Line Length, Volume, and Density

Update: This entry seems to be getting a lot of new attention; welcome! The lessons of line length, volume, and density, along with lots of other good design principles, are applied to the Solar Framework for PHP 5. Be sure to give it a look if you’re interested in well-designed PHP code.

When it comes to coding style, there are are various ideas about how you should write the individual lines of code. The usual argument is about “how long should a line of code be”? There’s more to it than that, though. Developers should also take into account line volume (”number of lines”) and line density (”instructions per line”).

Line Length

The PEAR style guide says lines should be no longer than 75-85 characters. Some developers think this is because we need to support terminals where lines may not wrap properly, or because some developer screens may not be big enough to show more than that without having to scroll sideways, or because it’s tradition, and so on. These reasons may even be accurate in some sense. However, I see the 75-character rule as recognizing a cognitive limitation, not a requirement that can change with available technology.

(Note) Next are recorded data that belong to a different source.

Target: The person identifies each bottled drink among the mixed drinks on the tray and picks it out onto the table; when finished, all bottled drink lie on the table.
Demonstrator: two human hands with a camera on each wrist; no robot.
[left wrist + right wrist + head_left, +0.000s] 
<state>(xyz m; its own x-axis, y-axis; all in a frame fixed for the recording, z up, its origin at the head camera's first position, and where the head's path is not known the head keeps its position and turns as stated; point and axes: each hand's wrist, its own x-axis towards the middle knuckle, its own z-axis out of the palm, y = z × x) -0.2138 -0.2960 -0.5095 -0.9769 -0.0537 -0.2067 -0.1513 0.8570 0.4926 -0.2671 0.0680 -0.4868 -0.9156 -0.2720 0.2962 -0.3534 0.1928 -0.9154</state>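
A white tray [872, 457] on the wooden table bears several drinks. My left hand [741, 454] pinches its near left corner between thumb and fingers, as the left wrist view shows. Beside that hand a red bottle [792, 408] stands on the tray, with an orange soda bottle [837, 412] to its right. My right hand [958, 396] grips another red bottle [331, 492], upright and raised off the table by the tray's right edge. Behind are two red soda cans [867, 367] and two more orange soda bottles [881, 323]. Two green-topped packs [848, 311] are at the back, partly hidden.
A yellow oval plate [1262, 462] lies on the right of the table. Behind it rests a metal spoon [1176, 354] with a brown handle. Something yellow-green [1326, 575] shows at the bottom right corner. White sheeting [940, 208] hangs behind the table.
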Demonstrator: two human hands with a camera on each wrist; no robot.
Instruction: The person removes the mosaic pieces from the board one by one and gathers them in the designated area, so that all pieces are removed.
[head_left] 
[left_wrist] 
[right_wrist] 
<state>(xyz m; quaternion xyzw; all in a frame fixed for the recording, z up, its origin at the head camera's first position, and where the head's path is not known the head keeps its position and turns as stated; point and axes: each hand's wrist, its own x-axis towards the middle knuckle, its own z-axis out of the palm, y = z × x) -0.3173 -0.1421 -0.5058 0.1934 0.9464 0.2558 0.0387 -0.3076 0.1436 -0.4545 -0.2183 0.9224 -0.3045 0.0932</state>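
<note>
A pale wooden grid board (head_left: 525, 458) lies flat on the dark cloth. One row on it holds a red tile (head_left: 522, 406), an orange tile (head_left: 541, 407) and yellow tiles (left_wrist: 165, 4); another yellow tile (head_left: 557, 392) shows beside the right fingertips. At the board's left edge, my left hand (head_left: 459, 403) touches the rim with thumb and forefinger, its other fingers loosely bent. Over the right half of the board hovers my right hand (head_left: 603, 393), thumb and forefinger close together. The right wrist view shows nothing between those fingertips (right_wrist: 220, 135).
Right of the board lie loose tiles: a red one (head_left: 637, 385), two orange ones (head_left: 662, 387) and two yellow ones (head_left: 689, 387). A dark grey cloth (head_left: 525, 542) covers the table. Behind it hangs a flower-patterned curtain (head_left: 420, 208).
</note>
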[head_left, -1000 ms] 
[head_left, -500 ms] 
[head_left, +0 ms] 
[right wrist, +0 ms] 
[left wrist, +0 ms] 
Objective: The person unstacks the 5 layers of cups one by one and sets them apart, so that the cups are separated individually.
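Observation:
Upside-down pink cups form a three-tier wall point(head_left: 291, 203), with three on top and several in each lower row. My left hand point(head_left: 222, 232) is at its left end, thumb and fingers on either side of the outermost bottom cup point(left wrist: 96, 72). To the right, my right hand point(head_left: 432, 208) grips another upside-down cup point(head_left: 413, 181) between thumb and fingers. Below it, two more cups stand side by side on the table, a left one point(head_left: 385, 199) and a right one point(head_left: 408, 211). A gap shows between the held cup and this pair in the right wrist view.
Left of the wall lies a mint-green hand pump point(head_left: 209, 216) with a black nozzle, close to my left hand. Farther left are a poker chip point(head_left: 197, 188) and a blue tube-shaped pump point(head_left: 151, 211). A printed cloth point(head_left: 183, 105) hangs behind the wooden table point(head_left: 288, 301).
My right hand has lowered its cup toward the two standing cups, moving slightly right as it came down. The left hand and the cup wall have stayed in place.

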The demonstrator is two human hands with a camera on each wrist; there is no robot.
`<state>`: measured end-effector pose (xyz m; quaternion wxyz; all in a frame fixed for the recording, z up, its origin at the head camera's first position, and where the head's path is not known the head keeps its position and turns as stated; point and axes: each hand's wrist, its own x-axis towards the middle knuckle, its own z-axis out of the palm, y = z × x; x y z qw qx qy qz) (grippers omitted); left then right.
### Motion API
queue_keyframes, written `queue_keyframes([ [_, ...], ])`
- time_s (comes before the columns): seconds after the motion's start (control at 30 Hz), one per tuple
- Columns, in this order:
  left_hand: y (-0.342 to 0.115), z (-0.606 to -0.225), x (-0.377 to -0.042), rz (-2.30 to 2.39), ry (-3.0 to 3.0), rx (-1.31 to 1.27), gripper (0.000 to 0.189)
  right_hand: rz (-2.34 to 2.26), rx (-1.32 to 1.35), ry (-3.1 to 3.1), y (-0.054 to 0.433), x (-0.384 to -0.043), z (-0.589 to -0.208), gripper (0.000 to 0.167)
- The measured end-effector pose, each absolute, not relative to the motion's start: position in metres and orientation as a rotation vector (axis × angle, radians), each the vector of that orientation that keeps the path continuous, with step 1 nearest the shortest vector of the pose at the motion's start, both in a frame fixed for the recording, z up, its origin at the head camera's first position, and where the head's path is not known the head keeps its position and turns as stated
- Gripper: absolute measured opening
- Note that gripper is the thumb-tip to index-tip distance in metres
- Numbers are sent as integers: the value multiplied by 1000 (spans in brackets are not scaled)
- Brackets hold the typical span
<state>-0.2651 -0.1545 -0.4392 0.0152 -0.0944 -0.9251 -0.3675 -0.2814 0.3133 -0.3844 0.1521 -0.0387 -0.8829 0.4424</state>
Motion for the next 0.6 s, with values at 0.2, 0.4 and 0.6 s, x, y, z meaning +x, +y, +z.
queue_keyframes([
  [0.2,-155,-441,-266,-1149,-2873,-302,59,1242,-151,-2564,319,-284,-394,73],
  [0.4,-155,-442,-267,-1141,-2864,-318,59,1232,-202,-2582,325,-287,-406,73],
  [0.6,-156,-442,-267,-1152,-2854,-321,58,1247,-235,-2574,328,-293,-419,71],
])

How many words per line can a person scan, and still be able to grasp the content of the line in the context of the surrounding lines? Printing and publishing typographers figured out a long time ago that most people can read no more than 10 to 12 words per line before they have trouble differentiating lines from each other. (A “word” is counted as five characters on average.) Even allowing for a 25% to 50% increase, that brings us up to 15 words. Times 5 characters per word, that means 75 characters on a line.

So the style guide limitation on line length is not exactly arbitrary. It is about the developer’s ability to effectively scan and comprehend strings of text, not about the technical considerations of terminals and text-editors.

Line Volume and Density

Some developers believe you should put as much code as possible on a single line, to reduce line-count. They say this makes the code read more like a “sentence”. In doing so, these developers trade line “volume” for line “density” (or line “complexity”).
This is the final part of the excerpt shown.